The algorithm described here has been implemented, and is being used
to generate bigrams for a speech recognizer that is part of the
BeRP spoken-language system [Jurafsky et al.
1994].
An early prototype of BeRP was used in an experiment to
assess the benefit of using bigram probabilities obtained through
SCFGs versus estimating them directly from the available training corpus.
The system's domain are inquiries about restaurants in the city
of Berkeley.
The training corpus used had only 2500 sentences, with an average
length of about 4.8 words/sentence.
Our experiments made use of a
context-free grammar hand-written for the BeRP domain.
With 1200 rules and a vocabulary of 1100 words, this grammar was able
to parse 60% of the training corpus.
Computing the bigram probabilities from this SCFG
takes about 24 hours on a SPARCstation 2-class machine.
In experiment 1, the recognizer used bigrams that were estimated directly from the training corpus, without any smoothing, resulting in a word error rate of 35.1%. In experiment 2, a different set of bigram probabilities was used, computed from the context-free grammar, whose probabilities had previously been estimated from the same training corpus, using standard EM techniques.
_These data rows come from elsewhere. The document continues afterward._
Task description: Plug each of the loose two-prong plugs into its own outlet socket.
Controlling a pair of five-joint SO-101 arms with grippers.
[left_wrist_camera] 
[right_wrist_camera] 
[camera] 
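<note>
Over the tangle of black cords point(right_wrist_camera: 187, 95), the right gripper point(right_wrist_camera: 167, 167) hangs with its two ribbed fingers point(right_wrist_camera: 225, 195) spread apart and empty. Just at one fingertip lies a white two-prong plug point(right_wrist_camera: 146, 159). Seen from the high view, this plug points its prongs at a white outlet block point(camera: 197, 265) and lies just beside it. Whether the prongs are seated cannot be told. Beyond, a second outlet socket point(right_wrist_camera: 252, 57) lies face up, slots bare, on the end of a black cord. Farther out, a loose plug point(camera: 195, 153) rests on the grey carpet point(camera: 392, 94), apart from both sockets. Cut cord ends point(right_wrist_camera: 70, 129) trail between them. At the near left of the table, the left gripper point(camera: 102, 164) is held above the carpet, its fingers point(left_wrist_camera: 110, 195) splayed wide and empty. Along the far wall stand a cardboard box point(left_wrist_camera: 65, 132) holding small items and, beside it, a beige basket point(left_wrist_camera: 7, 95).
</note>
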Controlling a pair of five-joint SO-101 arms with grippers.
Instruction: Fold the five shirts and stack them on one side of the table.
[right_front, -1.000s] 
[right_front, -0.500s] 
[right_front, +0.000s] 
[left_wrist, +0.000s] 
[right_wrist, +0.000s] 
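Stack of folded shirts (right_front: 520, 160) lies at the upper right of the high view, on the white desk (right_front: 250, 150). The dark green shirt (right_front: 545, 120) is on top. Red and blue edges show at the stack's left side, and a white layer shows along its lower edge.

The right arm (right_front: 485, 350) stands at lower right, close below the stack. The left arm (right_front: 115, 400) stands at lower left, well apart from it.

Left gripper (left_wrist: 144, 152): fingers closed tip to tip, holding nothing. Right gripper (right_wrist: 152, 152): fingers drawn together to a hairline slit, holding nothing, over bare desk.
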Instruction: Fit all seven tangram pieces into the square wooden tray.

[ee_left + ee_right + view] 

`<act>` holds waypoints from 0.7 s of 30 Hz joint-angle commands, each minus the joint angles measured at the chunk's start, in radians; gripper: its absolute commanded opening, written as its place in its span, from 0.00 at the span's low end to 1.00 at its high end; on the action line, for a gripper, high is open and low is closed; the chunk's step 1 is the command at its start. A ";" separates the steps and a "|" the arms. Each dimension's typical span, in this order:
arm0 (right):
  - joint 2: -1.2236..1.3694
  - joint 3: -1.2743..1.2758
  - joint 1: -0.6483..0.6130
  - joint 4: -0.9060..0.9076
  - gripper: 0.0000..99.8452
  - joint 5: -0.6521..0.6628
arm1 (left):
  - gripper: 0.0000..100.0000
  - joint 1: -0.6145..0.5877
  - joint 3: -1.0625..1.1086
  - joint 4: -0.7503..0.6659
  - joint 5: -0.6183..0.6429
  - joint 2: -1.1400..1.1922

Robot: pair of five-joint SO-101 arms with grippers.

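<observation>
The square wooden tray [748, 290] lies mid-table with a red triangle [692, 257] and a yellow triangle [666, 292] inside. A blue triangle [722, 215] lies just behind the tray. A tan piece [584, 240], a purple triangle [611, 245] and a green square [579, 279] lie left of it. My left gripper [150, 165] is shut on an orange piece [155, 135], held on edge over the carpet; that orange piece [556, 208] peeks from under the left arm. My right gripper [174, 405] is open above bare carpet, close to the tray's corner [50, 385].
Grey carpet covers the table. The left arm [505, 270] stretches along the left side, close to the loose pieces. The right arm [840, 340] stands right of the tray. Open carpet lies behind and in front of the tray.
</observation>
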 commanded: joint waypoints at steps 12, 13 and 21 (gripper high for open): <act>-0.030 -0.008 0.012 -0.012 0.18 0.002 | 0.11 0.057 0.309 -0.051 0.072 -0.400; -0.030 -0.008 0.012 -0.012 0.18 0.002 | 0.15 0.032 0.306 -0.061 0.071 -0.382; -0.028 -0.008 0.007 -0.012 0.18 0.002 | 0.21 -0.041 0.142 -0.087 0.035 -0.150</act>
This resulted in a word error rate of 35.3%. This may seem surprisingly good given the low coverage of the underlying CFGs, but notice that the conversion into bigrams is bound to result in a less constraining language model, effectively increasing coverage.
Finally, in experiment 3, the bigrams generated from the SCFG
were augmented by those from the raw training data, in a proportion of
200,000 : 2500.
We have not attempted to optimize this mixture proportion,
e.g., by deleted interpolation [Jelinek and Mercer1980].
With the bigram estimates thus obtained, the word error rate dropped to
33.5%. (All error rates were measured on a separate test corpus.)
The experiment therefore supports our earlier argument that more sophisticated language models, even if far from perfect, can improve n-gram estimates obtained directly from sample data.